Description of the task: What lines below contain the word "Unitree"? Please pull each one out.

Source material:
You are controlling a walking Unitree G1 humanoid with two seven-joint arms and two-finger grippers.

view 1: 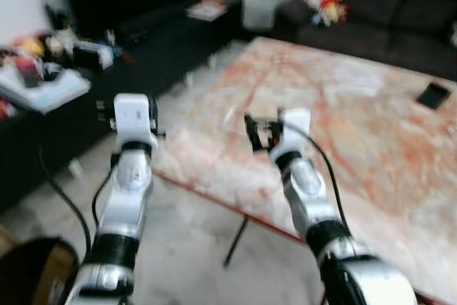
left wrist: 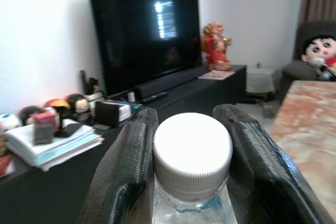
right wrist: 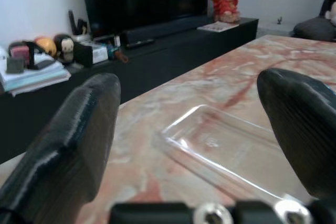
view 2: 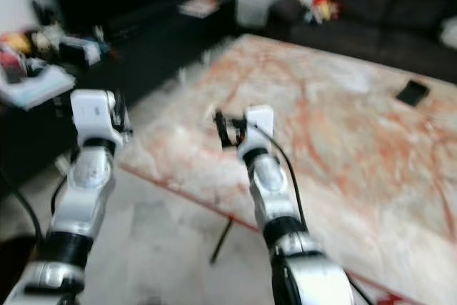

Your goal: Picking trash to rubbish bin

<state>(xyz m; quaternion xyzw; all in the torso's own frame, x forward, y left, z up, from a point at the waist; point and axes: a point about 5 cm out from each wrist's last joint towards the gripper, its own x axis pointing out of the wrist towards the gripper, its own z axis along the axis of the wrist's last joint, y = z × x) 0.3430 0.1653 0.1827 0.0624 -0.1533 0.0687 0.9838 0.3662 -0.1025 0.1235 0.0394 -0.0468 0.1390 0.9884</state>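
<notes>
Clear plastic, the flat tray (right wrist: 223, 148) is lying on the marble bench (view 1: 371, 126) just ahead of the right hand (right wrist: 210, 129), whose fingers are standing wide apart and touching nothing. Being thin and flush to the bench, the tray is likely to slide away from a closing grip. The left hand (left wrist: 189, 177) is clamping a white-capped bottle (left wrist: 192, 153) at its neck; that narrow hold risks the bottle slipping.

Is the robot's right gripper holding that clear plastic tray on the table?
No. The right gripper is open, its fingers spread apart above the clear plastic tray, which lies flat on the marble table.
</notes>
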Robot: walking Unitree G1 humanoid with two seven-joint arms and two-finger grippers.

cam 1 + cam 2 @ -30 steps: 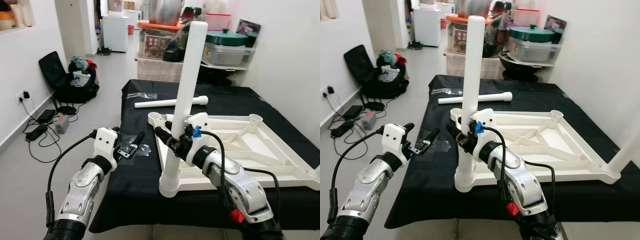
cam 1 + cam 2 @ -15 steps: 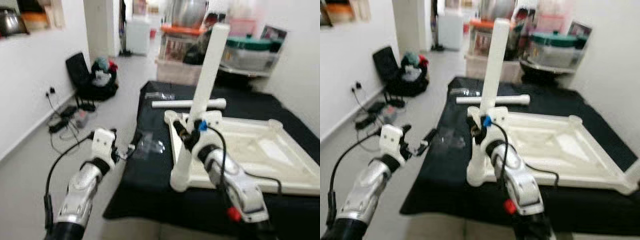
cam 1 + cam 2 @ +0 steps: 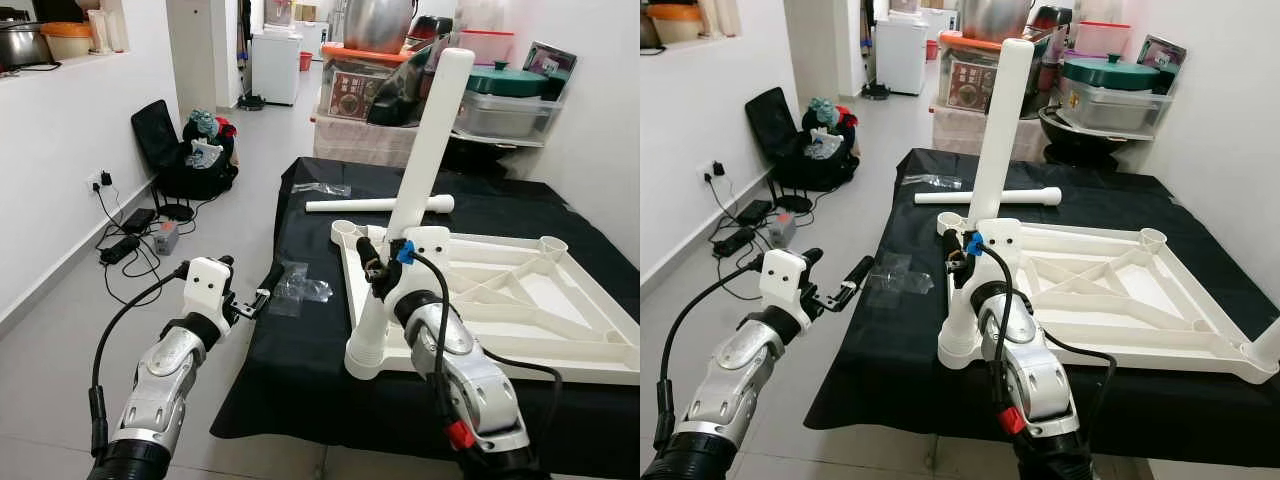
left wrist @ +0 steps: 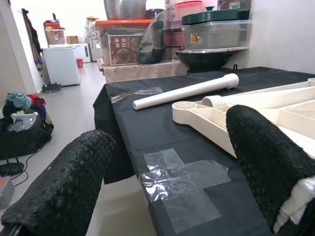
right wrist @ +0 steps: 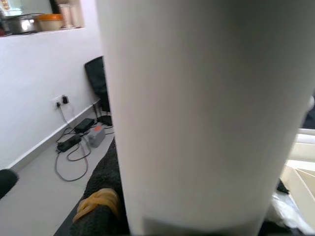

Result below:
You are controlling a walking Unitree G1 humanoid with two seven-joint arms and two-finger grippers.
Robot: walking Unitree G1 humanoid with two seven-joint arms and two-finger grippers.

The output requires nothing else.